Does your store acknowledge the DCI and run the push application before the autofills drop? Running the push application updates the accumulator for the entire truck immediately. Autofills update the accumulator as each item is pulled so unless you have pulled the entire autofill before the trailer unload starts, you're going to have duplicate items like that. The problem with pulling the entire autofill before doing unload is that it is more efficient to send it straight from the truck to the floor.

Say you have a case of 4 bottles of laundry detergent and that is exactly what is needed to fill the shelf. One case of that detergent happens to be on the truck as well as the backroom:

SCENARIO 1: Autofill is dropped and pulled before unload starts.
1. Detergent is pulled from backroom and sent to floor.
2. Detergent on trailer is placed on backstock pallet.
3. Detergent from backroom is stocked on shelf.
4. Detergent from trailer is backstocked and the backroom guy is cursing the accumulator for pulling the exact same thing earlier.

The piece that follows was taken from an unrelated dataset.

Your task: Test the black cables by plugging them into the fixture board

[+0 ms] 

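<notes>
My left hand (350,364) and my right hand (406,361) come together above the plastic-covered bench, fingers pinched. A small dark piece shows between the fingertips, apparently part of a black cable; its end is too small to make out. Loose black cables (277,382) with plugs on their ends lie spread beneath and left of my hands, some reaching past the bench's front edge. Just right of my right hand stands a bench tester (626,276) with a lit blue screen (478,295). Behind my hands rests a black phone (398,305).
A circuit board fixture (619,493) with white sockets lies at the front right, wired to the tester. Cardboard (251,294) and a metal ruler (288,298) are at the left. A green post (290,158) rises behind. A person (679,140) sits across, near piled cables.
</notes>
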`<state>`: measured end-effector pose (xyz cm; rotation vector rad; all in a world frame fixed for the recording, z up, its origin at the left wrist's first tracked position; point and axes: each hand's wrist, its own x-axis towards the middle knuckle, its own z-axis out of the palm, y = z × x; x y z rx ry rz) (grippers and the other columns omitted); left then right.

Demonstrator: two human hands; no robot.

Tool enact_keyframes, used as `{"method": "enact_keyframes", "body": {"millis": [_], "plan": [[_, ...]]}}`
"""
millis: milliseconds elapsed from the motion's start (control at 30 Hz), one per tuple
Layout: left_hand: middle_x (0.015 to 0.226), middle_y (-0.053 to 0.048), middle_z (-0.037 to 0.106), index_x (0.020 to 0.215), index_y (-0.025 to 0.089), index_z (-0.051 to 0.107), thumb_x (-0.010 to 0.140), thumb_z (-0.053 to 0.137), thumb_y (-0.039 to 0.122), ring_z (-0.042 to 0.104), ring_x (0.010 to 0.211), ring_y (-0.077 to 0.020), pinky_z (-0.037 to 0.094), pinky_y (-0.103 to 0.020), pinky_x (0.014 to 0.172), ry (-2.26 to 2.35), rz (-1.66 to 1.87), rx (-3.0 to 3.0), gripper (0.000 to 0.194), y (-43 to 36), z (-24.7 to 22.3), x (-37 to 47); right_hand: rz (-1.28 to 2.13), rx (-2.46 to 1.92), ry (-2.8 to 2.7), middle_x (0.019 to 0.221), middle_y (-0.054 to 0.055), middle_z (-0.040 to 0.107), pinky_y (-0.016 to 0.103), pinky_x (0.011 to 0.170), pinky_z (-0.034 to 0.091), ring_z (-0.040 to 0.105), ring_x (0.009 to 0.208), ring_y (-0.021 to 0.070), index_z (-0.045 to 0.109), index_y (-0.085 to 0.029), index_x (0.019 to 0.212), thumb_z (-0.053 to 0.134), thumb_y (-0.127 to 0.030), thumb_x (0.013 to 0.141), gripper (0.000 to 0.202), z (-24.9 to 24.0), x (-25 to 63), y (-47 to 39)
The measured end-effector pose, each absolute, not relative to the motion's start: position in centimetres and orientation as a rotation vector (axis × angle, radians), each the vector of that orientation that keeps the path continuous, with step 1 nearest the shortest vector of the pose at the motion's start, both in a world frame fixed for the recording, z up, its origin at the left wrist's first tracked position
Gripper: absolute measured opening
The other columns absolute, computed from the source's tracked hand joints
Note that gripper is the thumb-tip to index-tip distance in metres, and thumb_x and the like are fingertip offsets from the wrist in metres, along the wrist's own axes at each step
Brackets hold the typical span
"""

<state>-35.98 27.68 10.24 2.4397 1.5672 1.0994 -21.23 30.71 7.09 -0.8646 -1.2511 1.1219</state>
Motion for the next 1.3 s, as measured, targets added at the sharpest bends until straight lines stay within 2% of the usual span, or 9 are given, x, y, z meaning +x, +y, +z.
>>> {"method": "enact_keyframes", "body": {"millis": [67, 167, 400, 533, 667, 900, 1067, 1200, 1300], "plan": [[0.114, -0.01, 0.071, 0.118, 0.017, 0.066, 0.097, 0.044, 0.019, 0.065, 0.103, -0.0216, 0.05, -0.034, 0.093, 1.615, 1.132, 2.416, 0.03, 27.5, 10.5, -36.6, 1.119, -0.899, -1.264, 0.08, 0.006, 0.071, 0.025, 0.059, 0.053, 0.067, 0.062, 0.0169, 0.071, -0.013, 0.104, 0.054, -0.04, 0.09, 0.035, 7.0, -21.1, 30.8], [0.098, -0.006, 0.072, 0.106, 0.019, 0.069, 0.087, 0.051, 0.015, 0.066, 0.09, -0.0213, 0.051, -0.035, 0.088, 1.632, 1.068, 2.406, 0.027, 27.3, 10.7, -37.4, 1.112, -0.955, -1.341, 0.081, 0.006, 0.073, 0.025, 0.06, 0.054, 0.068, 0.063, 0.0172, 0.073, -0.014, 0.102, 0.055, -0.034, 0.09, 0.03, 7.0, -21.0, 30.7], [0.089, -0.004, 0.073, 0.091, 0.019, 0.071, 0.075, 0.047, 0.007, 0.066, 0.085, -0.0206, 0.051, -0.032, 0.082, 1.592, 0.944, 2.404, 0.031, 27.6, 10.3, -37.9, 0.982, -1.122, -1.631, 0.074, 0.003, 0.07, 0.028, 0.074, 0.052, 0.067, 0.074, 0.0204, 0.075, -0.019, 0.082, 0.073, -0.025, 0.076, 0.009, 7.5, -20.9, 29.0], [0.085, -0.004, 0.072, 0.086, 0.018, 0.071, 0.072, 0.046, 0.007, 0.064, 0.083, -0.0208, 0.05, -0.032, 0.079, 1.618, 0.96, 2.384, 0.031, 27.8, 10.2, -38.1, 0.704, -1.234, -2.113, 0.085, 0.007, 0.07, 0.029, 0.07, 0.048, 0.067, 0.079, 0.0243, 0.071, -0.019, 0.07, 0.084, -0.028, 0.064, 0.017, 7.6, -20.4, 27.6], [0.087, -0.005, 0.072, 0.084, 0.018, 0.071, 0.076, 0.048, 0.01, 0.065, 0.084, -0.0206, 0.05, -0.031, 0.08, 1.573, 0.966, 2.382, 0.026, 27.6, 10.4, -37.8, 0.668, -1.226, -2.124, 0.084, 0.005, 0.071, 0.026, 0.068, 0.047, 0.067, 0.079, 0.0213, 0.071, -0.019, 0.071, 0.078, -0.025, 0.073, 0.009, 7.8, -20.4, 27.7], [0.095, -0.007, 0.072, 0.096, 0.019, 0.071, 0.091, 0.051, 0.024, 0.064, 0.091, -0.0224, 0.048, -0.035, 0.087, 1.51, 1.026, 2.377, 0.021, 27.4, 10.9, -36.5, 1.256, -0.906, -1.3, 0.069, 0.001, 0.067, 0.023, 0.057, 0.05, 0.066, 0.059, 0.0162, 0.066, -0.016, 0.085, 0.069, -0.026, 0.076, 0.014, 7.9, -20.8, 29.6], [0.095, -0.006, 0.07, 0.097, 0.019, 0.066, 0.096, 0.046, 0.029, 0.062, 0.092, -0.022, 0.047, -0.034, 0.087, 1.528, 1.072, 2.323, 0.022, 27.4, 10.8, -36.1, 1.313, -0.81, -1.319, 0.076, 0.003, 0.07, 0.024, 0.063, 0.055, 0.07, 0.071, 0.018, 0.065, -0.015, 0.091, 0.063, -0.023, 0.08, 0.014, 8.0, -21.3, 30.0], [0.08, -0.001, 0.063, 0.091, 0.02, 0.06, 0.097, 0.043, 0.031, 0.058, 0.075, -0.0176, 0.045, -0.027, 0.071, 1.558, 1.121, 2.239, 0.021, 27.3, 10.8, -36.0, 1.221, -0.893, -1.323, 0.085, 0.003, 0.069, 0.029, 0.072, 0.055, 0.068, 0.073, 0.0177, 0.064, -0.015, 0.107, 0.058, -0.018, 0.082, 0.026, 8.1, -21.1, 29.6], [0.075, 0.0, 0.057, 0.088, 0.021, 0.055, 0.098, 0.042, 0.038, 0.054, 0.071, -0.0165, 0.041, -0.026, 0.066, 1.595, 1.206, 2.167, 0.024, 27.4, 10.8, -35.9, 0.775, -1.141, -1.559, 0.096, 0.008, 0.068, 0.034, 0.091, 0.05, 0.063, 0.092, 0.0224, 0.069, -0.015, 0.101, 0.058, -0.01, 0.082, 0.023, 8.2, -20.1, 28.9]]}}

SCENARIO 2: Autofill is dropped and pulls happen during unload.
1. Detergent is pulled from backroom and sent to floor.
2. Detergent from trailer is sent to floor unless it happened to have already been pulled before PUSH was ran.
3. 1 case is stocked on shelf, 1 case is sent to backroom.
4. 1 case of detergent is backstocked and the backroom guy is cursing the accumulator for pulling the exact same thing earlier.

SCENARIO 3: Autofill is dropped after unload has began.
1. Detergent goes from trailer to floor.
2. Detergent is stocked on shelf.
The detergent in backroom doesn't get touched at all because the accumulator knew it was already being filled by the truck.

Our process has the truck acknowledged and PUSH ran by 10pm with the autofill scheduled to drop at 10:15 to ensure that the accumulator has finished updating from running the push. This is best practice because the less time you have to handle an item, the better. The only exception you would want to make is for perishable items like dairy because running the autofill after push means that the new product will be sent to the floor while the older product stays in the back but that's a whole different issue.
 
Back when I was a overnight Flow Team Lead we did 3 triples in a row one time. We tried to get the STL to let us do 4 in a row but he wouldnt let us. We always came clean on those triples as well. That was also when you were allowed as much overtime as you wanted. I took 1 day off from Black Friday until Christmas that year.